Enviada em 21/09/2020

Após o fim da Guerra Fria, com a ascensão do capitalismo e da consequente globalização, a informação passou a se popularizar cada vez mais, gerando assim uma certa facilidade em compartilhar notícias, independentemente de sua veracidade. A cultura do cancelamento, prática em que os internautas utilizam de sua voz em redes sociais para “fazer justiça” contra erros de terceiros, é decorrente de tal acesso rápido e simples à internet e vem gerando mais problemas que soluções, dado que, muitas pessoas são canceladas sem recortes sociais, etários e sem fatos concretos, o que as leva a não saber nem o motivo de seu cancelamento.

A fim de cancelar alguém, muitos internautas se esquecem do contexto em que vive, ou viveu, aquele que está sendo cancelado, como o MC Poze Do Rodo, que teve seu cancelamento por conta de uma fala homofóbica, ou então Sílvio Santos, por suas diversas falas preconceituosas principalmente a respeito de mulheres. De certo, nenhum tipo de preconceito é tolerável, ainda mais quando se é uma figura pública, mas cobrar “desconstrução” de alguém que viveu em periferia com acesso mínimo à informação, ou que nasceu na década de 30 é, sem dúvidas, um ato intolerante e irresponsável.

Segundo o filósofo Foucault, o poder não está em um só lugar ou em uma só pessoa, mas sim está na rede composta de saberes e discursos, fazendo um paralelo com o vivenciado agora, pode-se dizer que, um grupo de “canceladores” mantém sua coerência pois formam uma voz maior, passando a impressão de sensatez, verdadeira ou não. O grande problema se dá quando tal grupo, utiliza de sua força para cancelar alguém baseado em notícias falsas ou “mal-contadas”, como, por exemplo, o cantor canadense Justin Bieber, que sofreu várias críticas e cancelamentos por notícias baseadas em “achismos” e inverdades, relacionadas a seus relacionamentos passados e também seu comportamento público, como por exemplo quando o artista “pixou” um muro no Rio de Janeiro e foi criticado, mesmo tendo autorização para tal ato.

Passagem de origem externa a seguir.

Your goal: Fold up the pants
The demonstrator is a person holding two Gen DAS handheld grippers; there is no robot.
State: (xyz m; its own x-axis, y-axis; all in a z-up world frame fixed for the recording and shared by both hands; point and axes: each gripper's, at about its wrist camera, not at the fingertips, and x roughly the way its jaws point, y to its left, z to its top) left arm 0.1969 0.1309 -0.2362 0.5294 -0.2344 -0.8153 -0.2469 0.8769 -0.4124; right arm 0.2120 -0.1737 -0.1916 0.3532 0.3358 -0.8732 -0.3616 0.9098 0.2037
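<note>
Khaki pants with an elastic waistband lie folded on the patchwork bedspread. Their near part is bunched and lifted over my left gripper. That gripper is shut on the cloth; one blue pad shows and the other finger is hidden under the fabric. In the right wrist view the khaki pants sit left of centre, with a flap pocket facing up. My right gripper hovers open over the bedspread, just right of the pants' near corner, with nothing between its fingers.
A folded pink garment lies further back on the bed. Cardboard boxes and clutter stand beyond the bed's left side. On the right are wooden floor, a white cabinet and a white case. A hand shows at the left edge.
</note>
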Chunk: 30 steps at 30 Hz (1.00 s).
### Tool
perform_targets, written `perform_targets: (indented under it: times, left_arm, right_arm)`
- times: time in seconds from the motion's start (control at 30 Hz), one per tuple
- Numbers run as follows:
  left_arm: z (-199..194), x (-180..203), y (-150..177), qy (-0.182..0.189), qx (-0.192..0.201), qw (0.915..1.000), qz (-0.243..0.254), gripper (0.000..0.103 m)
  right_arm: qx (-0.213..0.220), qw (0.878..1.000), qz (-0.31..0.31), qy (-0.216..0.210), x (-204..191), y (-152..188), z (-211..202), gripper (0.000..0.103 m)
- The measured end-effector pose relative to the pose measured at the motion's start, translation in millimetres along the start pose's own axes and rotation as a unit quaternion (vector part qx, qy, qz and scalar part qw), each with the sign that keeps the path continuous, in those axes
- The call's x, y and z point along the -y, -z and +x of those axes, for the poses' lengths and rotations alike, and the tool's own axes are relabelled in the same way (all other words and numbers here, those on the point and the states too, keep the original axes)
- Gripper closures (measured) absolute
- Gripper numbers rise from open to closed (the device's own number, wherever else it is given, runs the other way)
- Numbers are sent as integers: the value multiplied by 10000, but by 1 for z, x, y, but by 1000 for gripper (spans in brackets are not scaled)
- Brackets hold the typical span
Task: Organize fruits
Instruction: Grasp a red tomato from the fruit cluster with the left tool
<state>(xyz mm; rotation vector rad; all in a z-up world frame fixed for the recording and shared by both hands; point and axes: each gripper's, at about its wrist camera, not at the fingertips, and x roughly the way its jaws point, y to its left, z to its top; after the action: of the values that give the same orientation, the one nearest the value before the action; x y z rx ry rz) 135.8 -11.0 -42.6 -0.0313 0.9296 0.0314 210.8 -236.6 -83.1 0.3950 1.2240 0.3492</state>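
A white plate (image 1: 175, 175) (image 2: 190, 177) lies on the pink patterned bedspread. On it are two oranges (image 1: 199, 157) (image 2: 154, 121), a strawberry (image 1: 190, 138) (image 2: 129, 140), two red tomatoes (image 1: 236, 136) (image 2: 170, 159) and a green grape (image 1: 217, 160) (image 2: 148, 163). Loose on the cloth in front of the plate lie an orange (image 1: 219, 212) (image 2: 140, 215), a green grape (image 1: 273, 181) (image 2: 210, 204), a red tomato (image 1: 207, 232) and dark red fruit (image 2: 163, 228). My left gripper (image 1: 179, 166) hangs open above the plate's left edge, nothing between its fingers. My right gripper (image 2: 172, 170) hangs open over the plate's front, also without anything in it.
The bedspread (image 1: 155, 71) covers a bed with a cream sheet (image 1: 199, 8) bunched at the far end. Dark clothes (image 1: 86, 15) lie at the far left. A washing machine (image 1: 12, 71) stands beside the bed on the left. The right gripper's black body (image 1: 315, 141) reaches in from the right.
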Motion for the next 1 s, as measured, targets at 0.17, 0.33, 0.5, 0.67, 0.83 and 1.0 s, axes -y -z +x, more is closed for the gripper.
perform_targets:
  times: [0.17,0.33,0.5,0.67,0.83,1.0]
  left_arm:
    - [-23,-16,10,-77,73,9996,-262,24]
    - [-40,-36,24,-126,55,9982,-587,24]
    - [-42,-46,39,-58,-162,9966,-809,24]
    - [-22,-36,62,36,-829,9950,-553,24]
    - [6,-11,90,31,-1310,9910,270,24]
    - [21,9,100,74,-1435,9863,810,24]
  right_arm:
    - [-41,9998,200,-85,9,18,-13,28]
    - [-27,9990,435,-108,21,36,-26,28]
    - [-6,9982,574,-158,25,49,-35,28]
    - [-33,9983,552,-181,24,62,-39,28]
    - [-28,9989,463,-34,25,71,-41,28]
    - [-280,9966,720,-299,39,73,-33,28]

Diante do exposto, conclui-se que, o cancelamento indevido, falso e sem recortes é um ato soberano, prejudicial e pode ser considerado crime. Por isso, cabe aos aplicativos que fiscalizem seus usuários e as notícias compartilhadas pelos mesmos, avisando ou removendo a postagem, caso haja informações falsas ou promoção de ataques cibernéticos. Cabe também ao governo, junto ao Ministério da Educação, adicionar aulas de ética na grade curricular, para auxiliar na “desconstrução” e na intolerância de cada qual, com fim de moldar uma sociedade mais empática e livre de preconceitos e julgamentos.